The following example is very extreme, and more of a mental exercise---Suppose that there are two Companies (A & B)---And they are identical, and each owns a worthless asset on their books that is currently being held on their books at $100 million.

There are 4 Different Scenarios that could happen (See the Game Theory diagram above for Nash Equilibrium).

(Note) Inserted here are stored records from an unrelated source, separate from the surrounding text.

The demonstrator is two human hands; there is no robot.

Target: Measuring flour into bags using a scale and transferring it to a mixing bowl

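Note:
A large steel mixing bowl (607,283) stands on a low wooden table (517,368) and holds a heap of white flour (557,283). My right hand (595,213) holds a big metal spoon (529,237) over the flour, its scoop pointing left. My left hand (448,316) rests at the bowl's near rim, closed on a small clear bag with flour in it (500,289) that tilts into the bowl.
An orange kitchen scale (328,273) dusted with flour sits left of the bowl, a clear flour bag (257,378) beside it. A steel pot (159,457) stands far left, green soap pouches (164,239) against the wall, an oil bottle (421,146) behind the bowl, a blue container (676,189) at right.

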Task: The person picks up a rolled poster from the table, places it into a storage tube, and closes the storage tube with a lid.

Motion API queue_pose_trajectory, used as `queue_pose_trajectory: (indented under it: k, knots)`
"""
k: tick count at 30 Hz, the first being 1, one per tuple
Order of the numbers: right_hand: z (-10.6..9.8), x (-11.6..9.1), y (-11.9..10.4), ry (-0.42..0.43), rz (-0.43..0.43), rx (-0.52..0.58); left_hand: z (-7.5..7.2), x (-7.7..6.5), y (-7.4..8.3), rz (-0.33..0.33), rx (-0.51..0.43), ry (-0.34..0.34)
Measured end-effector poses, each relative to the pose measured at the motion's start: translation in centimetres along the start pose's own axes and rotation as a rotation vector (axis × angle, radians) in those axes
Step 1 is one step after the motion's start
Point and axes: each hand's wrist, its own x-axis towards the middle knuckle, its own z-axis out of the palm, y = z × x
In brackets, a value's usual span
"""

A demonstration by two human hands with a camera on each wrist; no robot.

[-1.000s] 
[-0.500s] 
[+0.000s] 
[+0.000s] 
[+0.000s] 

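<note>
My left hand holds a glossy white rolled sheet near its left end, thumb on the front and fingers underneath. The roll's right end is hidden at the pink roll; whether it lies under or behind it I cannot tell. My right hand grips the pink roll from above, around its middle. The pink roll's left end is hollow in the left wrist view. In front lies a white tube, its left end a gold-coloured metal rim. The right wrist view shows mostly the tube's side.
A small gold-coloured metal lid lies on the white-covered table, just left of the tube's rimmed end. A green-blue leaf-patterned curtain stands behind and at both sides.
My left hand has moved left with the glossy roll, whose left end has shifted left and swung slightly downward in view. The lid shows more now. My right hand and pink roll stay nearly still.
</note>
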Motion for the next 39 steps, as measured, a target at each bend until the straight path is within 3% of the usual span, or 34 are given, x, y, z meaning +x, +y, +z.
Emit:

1) Neither firm sells nor buys toxic assets---In a few quarters they each must recognize a 100% loss (or a $100 million loss) and the government loses nothing.

2) Both firms decide to sell and buy $100 million (The Carrying value) of toxic assets---essentially they swap assets, paying $10 million in equity to buy the others' toxic asset. In a few quarters' time the toxic assets go to zero---Each firm loses their $10 million in equity by buying the other's assets---But at the time of the transacation they were paid $100 million in cash ($10 million from their competitor and $90 million from the government). So even though the 'buying firm' loses $10 million of it's equity investment (which is recognized as a loss), as long as another firm purchases assets at an inflated value, it gains. However, the government loses $90 million from each loan it made--or a $180 million loss.
3) & 4) Are the same---One firm decides to not to sell it's asset AND buys a toxic asset---In a few quarters, the firm that bought bad assets for $10 million equity investment and did not sell their assets---loses $110 million dollars. The firm that sold and did not buy does not have write anything off and loses nothing, while the government loses $90 million.
With no collusion, the Nash Equilibrium is for neither bank to buy toxic assets at inlated prices. (However, they may still choose to buy them at appropriate market prices). However, there are huge gains to be had by colluding---with only the threat of jail time and congressional hearings being the factors to sway decision makers away from such devious tactics.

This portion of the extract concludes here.